Department of Biology and Biological Engineering, Chalmers University of Technology, Kemivägen 10, SE41296, Gothenburg, Sweden.
Department of Biotechnology and Systems Biology, National Institute of Biology, Večna pot 111, SI1000, Ljubljana, Slovenia.
Nat Commun. 2022 Aug 30;13(1):5099. doi: 10.1038/s41467-022-32818-8.
Design of de novo synthetic regulatory DNA is a promising avenue to control gene expression in biotechnology and medicine. Using mutagenesis typically requires screening sizable random DNA libraries, which limits the designs to span merely a short section of the promoter and restricts their control of gene expression. Here, we prototype a deep learning strategy based on generative adversarial networks (GAN) by learning directly from genomic and transcriptomic data. Our ExpressionGAN can traverse the entire regulatory sequence-expression landscape in a gene-specific manner, generating regulatory DNA with prespecified target mRNA levels spanning the whole gene regulatory structure including coding and adjacent non-coding regions. Despite high sequence divergence from natural DNA, in vivo measurements show that 57% of the highly-expressed synthetic sequences surpass the expression levels of highly-expressed natural controls. This demonstrates the applicability and relevance of deep generative design to expand our knowledge and control of gene expression regulation in any desired organism, condition or tissue.

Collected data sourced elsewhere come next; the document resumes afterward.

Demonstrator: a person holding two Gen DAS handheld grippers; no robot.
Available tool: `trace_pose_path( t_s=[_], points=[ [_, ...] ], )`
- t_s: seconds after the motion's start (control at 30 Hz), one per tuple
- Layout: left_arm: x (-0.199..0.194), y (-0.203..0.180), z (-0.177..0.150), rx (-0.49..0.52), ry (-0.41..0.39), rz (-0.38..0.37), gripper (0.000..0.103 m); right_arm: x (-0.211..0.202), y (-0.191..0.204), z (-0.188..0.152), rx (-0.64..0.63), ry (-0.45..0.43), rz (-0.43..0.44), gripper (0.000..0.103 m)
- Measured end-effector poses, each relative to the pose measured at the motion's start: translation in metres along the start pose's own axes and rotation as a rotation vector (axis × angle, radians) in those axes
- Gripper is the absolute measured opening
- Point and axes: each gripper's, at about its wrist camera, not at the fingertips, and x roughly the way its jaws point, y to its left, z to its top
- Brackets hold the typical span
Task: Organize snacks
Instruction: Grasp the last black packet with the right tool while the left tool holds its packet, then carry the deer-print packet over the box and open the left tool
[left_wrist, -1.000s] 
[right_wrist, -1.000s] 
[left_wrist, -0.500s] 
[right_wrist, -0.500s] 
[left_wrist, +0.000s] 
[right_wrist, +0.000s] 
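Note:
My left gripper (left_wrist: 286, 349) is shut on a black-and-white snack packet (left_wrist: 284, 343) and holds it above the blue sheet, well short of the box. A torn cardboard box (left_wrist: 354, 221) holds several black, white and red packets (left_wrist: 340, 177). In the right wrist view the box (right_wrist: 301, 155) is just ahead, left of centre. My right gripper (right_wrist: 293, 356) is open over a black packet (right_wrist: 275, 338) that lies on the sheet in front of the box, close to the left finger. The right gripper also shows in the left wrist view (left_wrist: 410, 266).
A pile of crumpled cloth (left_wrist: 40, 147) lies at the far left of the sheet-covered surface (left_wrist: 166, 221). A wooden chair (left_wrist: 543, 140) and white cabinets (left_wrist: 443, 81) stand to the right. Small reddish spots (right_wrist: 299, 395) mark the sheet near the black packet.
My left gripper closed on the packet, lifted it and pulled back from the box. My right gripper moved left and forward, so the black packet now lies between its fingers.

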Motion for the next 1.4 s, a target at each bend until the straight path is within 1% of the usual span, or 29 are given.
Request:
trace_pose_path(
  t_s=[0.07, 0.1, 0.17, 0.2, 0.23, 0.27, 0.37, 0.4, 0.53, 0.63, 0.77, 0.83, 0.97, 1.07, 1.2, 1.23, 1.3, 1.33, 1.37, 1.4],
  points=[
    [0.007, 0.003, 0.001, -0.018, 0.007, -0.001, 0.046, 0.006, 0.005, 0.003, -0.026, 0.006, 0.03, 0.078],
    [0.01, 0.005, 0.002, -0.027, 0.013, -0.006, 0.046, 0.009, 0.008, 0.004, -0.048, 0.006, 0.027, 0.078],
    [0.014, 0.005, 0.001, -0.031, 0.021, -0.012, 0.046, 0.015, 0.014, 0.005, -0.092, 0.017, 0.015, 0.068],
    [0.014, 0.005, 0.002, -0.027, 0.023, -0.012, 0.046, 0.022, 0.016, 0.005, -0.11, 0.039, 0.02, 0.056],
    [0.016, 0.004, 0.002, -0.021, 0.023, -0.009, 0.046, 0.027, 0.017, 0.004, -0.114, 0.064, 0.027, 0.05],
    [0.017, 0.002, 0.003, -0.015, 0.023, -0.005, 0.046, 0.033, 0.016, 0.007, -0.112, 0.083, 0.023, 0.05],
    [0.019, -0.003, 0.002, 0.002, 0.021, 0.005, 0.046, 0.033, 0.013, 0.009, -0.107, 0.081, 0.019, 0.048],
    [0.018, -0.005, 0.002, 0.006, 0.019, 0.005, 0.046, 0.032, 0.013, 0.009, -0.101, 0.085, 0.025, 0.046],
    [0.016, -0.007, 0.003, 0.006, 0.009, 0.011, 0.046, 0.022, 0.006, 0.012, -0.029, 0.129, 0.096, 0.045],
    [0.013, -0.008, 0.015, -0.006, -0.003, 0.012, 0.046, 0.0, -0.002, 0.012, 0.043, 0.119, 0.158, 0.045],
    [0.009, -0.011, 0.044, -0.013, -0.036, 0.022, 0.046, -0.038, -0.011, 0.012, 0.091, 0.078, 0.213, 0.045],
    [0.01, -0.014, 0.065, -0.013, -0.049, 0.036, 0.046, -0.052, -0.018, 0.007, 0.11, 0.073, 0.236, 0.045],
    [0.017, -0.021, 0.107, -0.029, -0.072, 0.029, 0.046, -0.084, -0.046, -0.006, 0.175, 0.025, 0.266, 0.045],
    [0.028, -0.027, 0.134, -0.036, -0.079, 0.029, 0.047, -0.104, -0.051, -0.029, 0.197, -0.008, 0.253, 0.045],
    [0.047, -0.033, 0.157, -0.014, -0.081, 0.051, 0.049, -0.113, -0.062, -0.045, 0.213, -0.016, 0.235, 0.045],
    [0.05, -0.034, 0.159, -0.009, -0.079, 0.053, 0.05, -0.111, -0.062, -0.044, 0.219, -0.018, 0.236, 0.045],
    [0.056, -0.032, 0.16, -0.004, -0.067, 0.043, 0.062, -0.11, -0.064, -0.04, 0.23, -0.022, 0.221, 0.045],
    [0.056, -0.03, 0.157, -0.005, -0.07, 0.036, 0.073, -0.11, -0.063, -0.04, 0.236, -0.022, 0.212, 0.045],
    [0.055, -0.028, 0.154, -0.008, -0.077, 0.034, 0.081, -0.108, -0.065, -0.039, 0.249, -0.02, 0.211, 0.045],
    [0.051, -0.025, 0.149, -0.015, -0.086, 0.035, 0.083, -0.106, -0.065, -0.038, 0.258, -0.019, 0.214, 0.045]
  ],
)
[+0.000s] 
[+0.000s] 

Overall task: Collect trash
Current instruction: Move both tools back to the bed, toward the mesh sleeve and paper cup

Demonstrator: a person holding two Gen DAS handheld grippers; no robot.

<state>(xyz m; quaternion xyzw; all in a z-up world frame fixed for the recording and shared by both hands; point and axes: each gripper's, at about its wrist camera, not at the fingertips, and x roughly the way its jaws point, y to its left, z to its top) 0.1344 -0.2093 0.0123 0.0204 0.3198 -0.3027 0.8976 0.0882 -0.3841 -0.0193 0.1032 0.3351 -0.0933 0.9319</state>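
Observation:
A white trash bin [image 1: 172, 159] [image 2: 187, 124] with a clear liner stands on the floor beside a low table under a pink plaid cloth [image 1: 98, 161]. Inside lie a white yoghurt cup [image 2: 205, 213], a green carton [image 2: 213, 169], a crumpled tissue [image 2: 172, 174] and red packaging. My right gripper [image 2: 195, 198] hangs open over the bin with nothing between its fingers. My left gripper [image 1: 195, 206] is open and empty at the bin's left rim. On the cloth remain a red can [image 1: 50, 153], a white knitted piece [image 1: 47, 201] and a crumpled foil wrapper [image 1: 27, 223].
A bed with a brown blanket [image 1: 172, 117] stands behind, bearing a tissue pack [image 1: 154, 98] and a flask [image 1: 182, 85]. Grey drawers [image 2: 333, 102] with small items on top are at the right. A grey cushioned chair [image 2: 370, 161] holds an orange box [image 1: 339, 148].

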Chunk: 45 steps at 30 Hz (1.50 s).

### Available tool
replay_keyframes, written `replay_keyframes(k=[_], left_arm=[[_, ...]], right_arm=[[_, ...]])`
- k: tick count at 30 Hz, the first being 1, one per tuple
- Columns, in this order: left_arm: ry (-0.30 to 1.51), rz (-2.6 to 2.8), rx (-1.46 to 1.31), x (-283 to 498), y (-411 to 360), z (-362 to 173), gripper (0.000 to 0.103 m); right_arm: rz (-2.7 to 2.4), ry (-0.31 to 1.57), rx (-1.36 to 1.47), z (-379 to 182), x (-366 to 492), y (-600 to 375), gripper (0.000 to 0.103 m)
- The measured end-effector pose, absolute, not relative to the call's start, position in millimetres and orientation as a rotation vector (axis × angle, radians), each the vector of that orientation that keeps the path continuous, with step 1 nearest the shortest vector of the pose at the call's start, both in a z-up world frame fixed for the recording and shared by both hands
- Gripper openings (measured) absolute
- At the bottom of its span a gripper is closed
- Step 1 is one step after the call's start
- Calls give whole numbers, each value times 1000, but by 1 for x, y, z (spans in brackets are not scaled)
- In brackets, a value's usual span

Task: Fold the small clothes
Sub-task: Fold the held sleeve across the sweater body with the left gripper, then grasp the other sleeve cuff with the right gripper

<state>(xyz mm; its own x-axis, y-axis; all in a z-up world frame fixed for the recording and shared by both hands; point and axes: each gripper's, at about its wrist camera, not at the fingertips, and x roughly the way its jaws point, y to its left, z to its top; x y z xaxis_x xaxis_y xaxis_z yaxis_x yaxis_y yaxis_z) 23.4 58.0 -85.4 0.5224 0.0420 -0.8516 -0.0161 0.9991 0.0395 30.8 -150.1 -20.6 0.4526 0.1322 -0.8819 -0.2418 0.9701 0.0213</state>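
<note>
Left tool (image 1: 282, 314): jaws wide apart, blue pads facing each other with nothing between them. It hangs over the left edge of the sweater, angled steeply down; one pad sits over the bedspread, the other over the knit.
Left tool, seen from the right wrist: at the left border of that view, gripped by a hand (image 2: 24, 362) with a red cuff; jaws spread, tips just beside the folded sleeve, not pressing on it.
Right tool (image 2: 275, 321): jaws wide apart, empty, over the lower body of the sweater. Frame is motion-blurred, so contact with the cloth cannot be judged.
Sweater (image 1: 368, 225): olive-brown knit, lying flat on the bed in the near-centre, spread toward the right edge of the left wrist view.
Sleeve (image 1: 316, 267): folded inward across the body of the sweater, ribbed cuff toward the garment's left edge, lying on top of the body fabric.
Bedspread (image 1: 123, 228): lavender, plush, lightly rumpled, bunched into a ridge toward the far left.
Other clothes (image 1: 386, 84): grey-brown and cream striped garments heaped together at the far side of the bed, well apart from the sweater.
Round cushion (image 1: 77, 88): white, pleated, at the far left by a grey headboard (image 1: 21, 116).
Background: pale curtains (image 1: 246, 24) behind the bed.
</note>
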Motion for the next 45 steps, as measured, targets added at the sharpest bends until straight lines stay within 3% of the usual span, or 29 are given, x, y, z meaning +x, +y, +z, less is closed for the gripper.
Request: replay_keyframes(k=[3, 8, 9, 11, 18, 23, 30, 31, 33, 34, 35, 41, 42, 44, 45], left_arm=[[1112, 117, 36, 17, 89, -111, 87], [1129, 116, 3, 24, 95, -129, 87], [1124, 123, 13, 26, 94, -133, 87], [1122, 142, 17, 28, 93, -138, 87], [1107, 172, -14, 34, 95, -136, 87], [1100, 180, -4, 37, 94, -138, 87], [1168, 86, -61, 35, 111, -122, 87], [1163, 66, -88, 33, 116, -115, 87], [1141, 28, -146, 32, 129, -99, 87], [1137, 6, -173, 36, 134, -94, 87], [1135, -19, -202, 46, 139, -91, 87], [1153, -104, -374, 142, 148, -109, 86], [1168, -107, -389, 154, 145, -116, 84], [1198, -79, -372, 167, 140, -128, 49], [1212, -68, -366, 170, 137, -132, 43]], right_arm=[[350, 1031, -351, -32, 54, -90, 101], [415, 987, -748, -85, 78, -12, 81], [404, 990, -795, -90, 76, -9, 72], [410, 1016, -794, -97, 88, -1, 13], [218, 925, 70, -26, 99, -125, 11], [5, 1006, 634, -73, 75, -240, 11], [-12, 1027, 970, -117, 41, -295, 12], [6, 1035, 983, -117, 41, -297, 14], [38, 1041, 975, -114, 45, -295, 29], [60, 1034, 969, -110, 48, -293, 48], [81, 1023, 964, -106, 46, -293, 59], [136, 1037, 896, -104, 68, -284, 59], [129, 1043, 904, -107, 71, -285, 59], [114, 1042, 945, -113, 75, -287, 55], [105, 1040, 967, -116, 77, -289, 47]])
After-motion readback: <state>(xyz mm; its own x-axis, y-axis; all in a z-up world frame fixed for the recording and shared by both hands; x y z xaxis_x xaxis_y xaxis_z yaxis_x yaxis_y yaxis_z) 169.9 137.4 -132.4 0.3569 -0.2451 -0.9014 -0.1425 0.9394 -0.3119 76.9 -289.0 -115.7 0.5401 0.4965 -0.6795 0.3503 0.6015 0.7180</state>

从头设计合成调控 DNA 是生物技术和医学中控制基因表达的一种很有前途的方法。使用诱变通常需要筛选相当大的随机 DNA 文库,这限制了设计只能跨越启动子的一小段,限制了它们对基因表达的控制。在这里,我们通过直接从基因组和转录组数据中学习,提出了一种基于生成对抗网络(GAN)的深度学习策略。我们的 ExpressionGAN 可以以基因特异性的方式遍历整个调控序列-表达景观,生成具有预定目标 mRNA 水平的调控 DNA,这些 DNA 跨越整个基因调控结构,包括编码区和相邻的非编码区。尽管与天然 DNA 的序列差异很大,但体内测量表明,57%的高表达合成序列超过了高表达天然对照的表达水平。这证明了深度生成设计在任何所需的生物体、条件或组织中扩展我们对基因表达调控的知识和控制的适用性和相关性。